Purdue University Graduate School
Qiyuan_PhD_dissertation.pdf (21.32 MB)


Download (21.32 MB)
posted on 2023-04-21, 15:17 authored by Qiyuan ZhaoQiyuan Zhao

Automated reaction prediction has the potential to elucidate complex reaction networks for many applications in chemical engineering, including materials degradation, drug design, combustion chemistry and biomass conversion. Unlike traditional reaction mechanism elucidation methods that rely on manual setup of quantum chemistry calculations, automated reaction prediction avoids tedious trial-and-error learning processes and greatly reduces the risk of leaving out important reactions. Despite these promising advantages, the potential of automated reaction prediction as a general-purpose tool is still largely unrealized, due to high computational cost and inconsistent reaction coverage. Therefore, this dissertation develops methods to simultaneously reduce the computational cost and increase the reaction coverage. Specifically, the computational cost is reduced by the development of more efficient transition state (TS) localization workflows and fast molecular and reaction property prediction packages, while the reaction coverage is increased by a comprehensive reaction space exploration based on mathematically defined elementary reaction steps. These components are implemented in two open-source packages, one is TAFFI (Topology Automated Force-Field Interactions) component increment theory (TCIT) and the other is Yet Another Reaction Program (YARP).

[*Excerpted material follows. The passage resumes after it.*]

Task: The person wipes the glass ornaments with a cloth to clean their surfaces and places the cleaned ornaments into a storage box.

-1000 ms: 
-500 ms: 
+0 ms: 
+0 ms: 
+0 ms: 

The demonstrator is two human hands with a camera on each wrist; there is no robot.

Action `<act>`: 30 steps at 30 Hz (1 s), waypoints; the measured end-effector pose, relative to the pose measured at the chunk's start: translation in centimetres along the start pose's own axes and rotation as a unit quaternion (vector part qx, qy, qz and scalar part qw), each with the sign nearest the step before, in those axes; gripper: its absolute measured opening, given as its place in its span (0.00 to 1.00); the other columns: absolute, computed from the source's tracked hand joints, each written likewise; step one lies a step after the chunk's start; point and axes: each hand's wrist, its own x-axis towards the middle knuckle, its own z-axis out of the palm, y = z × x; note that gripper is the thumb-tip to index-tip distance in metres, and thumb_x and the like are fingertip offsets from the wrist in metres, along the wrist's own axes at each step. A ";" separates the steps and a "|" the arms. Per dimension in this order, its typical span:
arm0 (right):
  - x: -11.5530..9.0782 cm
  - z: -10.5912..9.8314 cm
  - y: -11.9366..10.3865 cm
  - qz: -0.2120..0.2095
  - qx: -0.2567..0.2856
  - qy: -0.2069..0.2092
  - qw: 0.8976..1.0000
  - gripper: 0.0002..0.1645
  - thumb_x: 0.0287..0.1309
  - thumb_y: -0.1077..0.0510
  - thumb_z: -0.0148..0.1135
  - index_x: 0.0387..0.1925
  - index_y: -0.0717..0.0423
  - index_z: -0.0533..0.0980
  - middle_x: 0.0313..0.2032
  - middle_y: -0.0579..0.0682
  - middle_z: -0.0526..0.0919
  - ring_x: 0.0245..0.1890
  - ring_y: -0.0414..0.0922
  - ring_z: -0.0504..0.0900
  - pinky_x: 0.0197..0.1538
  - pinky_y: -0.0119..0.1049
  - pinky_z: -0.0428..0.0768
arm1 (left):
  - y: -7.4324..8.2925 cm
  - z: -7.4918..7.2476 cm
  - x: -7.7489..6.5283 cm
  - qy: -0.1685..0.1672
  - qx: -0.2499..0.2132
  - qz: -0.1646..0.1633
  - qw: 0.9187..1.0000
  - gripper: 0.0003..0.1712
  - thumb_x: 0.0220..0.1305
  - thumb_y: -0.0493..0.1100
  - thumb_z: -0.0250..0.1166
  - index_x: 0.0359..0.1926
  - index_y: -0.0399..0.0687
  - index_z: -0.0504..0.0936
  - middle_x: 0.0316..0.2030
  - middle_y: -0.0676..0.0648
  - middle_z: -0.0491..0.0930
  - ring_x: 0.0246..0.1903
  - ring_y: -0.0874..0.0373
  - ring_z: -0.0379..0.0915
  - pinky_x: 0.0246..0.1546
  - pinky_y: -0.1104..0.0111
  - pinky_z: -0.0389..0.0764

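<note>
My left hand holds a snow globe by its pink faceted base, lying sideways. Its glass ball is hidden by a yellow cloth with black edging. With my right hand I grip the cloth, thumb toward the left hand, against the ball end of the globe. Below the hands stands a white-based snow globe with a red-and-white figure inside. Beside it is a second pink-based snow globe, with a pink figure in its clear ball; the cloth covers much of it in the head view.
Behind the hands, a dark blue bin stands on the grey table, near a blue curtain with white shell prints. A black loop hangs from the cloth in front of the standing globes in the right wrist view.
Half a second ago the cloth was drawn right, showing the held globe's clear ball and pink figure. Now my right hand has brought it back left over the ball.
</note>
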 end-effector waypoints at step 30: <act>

The first package, TCIT, is the first component increment theory based molecular property prediction package. TCIT is based on the locality assumption, which decomposes molecular thermochemistry properties into the summation of the contributions of each subgraph. In contrast to the traditional "group" increment theory, TCIT treats each subgraph as the central atom plus its nearest and next-nearest neighboring atoms, and consistently parameterizes the contribution of each component according to purely quantum chemistry calculations. Although all parameterizations are based on quantum chemical calculations, when benchmarked against experimental data, TCIT provides more accurate predictions compared to traditional methods using the same experimental dataset for parameterization. With TCIT, the molecular properties (e.g., enthalpy of formation) and reaction properties (e.g., enthalpy of reaction) can be accurately predicted in an on-the-fly manner. The second package, YARP, is developed for automated reaction space exploration and deep reaction network prediction. By optimizing the reaction enumeration, geometry initialization, and transition state convergence algorithms that are common to many prediction methodologies, YARP (re)discovers both established and unreported reaction pathways and products while simultaneously reducing the cost of reaction characterization nearly 100-fold and increasing convergence of transition states, comparing with recent benchmarks. In addition, an updated version of YARP, YARP v2.0, further reduces the cost of reaction characterization from 100-fold to 300-fold, while increasing the reaction coverage beyond the scope of elementary reaction steps. This combination of ultra-low cost and high reaction-coverage creates opportunities to explore the reactivity of larger systems and more complex reaction networks for applications like chemical degradation, where computational cost is a bottleneck.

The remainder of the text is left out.